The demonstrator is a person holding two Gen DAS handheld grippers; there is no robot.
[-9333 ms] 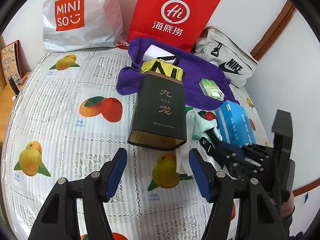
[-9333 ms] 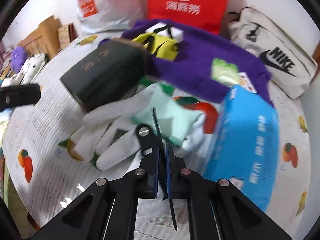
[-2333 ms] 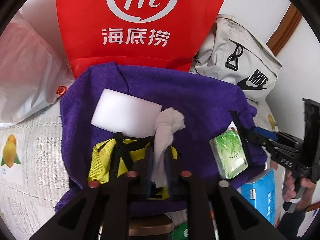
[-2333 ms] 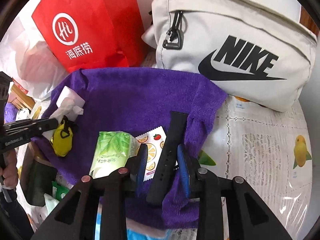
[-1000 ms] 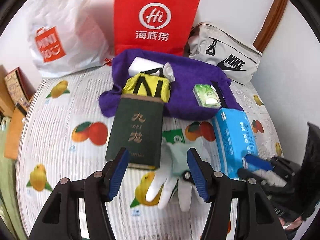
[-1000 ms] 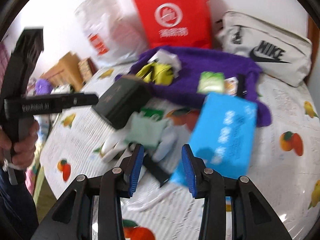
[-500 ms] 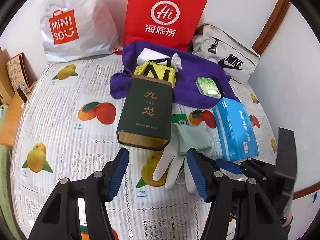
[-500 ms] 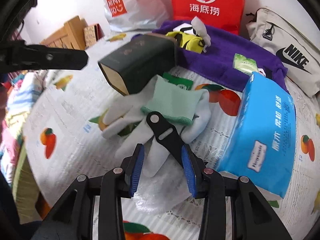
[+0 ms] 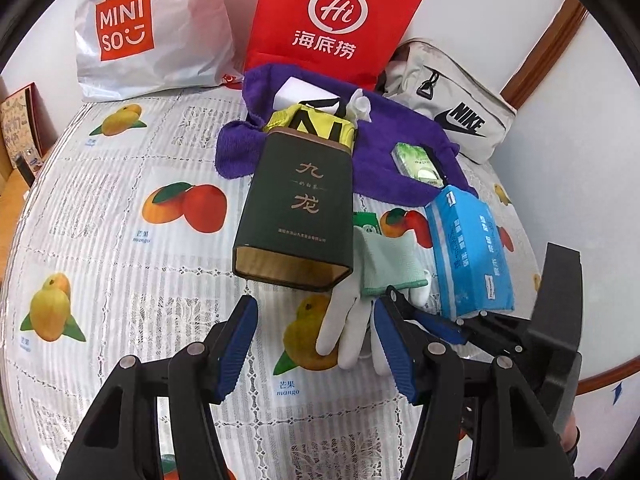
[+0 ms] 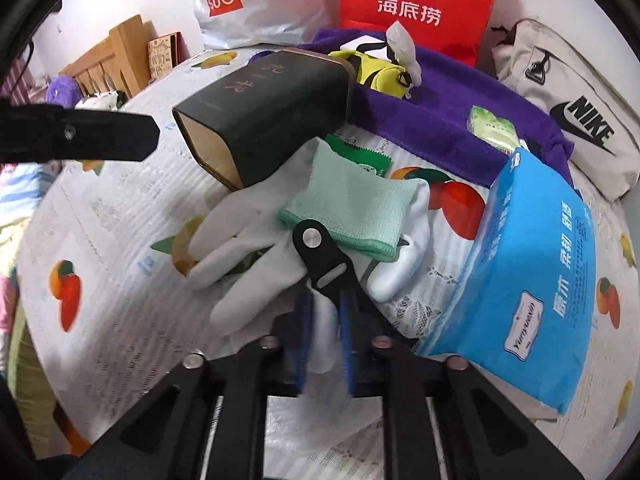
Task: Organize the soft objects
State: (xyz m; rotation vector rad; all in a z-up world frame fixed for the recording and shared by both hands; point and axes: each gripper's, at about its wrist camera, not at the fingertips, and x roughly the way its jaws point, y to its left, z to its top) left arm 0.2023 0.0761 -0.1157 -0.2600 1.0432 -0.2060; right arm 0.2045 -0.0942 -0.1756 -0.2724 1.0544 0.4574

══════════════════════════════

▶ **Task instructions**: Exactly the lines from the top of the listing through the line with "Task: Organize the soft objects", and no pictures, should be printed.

▶ **Solution to this task**:
The demonstrator is a person holding two Gen DAS handheld grippers; there is no robot.
[-9333 ms] 
[-9333 ms] 
[-2333 ms] 
[-2333 ms] 
[-1000 ms] 
[-1000 ms] 
[-500 ms] 
[-500 ms] 
[+0 ms] 
[+0 ms] 
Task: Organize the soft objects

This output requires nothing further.